Hurricane Ian: Georgia AG warns against price gouging, scams



Alert follows state of emergency from Gov. Kemp

Georgia Attorney General Chris Carr warned consumers Thursday to be on the lookout for price gouging and scams by con artists who try to take advantage of people affected by Hurricane Ian.

When Gov. Brian Kemp declared a state of emergency effective 7 a.m. Sept. 29 through Oct. 28, it invoked the state’s price gouging statute that applies to gasoline, diesel and other goods and services necessary for preparation, response and recovery related to Ian.
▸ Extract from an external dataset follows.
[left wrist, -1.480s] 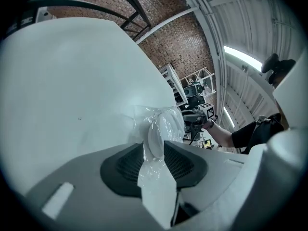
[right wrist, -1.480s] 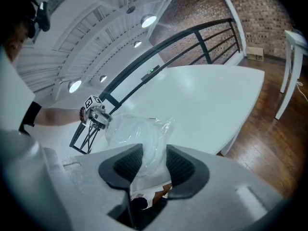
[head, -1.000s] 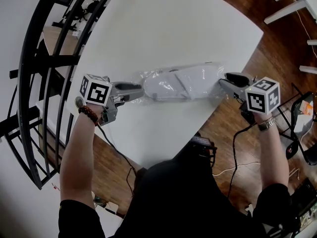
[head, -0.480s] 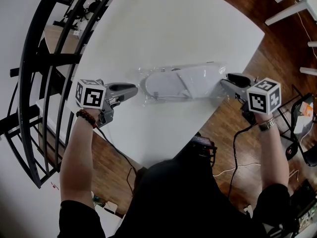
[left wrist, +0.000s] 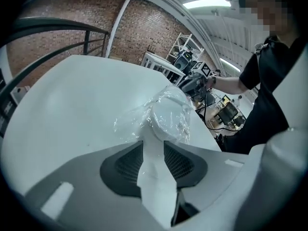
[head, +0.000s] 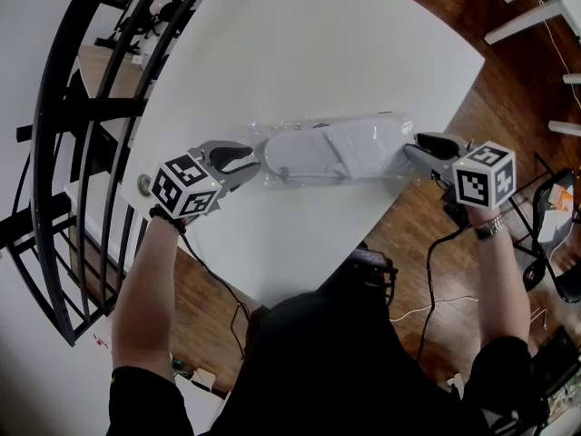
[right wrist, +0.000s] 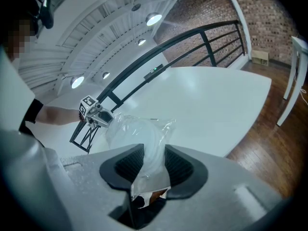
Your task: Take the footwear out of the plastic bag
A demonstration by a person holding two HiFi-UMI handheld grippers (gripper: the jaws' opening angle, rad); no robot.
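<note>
A clear plastic bag (head: 363,142) lies across the white table (head: 300,53) with white slippers (head: 304,157) inside. My left gripper (head: 243,160) is at the bag's left end, rolled to one side. Its jaws have just been opening. In the left gripper view the bag (left wrist: 166,114) lies just ahead of the gripper (left wrist: 154,146). Thin film from the bag's edge reaches into the gap and the pads stand apart from it. My right gripper (head: 413,148) is shut on the bag's right end. In the right gripper view, bunched plastic (right wrist: 139,131) is pinched between that gripper's (right wrist: 154,153) pads.
A black curved railing (head: 82,153) runs along the table's left side. The table's near edge (head: 363,243) lies just below the bag, with wooden floor (head: 418,234) beyond it. White chair legs (head: 536,7) stand at the top right. Cables trail on the floor.
The left gripper drew back left from the bag, then rolled over and came back to the bag's left end. The right gripper and its grip have not moved.
</note>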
Metro Atlanta gas prices had been on the decline for months before Hurricane Ian took aim at the U.S., and started to climb again over the last few days. The average price of a gallon of regular unleaded was $3.25 Thursday afternoon up about 11 cents since Saturday, according to

During the state of emergency in Georgia, businesses cannot sell at prices higher than before the declaration — unless price hikes “accurately reflect an increase in the cost of new stock or the cost to transport it, plus the retailer’s average markup percentage applied during the 10 days immediately prior to the declaration of a State of Emergency,” according to Carr’s office.
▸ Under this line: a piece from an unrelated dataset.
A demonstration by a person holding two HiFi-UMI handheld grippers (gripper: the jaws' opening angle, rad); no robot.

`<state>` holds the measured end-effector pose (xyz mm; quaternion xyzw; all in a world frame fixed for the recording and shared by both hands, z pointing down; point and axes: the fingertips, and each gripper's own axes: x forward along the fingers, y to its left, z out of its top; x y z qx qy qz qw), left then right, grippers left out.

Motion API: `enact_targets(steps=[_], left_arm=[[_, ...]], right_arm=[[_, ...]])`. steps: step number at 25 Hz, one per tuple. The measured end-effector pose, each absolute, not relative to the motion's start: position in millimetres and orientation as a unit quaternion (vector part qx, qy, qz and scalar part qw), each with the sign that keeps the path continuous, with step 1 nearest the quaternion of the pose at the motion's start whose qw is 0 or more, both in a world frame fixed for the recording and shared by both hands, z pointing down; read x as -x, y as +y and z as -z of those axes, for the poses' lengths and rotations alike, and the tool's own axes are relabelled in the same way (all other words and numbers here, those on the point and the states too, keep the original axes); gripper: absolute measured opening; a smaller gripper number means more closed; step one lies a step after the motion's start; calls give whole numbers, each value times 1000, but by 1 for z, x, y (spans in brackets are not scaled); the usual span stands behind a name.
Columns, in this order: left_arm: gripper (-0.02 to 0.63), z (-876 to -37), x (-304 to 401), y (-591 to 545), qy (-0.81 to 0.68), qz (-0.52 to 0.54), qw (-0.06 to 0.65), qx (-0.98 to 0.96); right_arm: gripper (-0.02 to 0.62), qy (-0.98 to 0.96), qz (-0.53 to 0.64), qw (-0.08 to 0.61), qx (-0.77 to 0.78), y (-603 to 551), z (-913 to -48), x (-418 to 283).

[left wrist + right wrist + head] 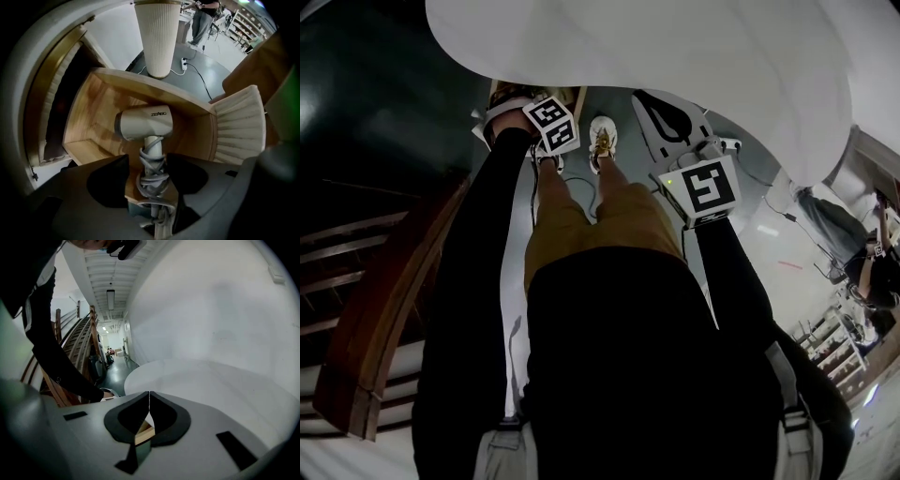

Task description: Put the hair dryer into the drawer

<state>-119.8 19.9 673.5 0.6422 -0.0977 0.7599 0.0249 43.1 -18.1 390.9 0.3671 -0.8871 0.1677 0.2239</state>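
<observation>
Wooden drawer holds the hair dryer, left tool spread clear of its handle, right tool pinched together, empty.

A broad, round white tabletop fills the top of the head view and spreads across the middle of the right gripper view. At the top centre of the left gripper view, a ribbed white pedestal stands upright on a dark grey floor. Just right of its foot lies a white power strip, with a dark cable trailing toward the lower right. In the upper right corner a person stands near shelves. A wooden stair railing climbs the left of the right gripper view, below a long ceiling lamp.
</observation>
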Motion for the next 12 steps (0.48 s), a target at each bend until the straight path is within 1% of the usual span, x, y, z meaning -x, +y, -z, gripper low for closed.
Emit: enact_targets(steps=[12], left_arm=[[272,-668,123,25,-105,-741,47,-661]], right_arm=[[28,-895,-160,219,-355,-19,-386,-33]])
Carr said in a written statement that “anyone who is artificially increasing costs on the backs of hardworking Georgians will be held accountable.”

The attorney general’s consumer protection division advised consumers to use legitimate contractors with required licensing, and to steer clear of contractors who ask for full payment up front, refuse to provide a written contract or only accept payment in cash.

It also warned people to be wary of charity fraud and to consider donating only to charities you know and trust.

Consumers in Georgia who believe they encountered a scam or price gouging can file a complaint online, and can also report suspicious charitable solicitations online.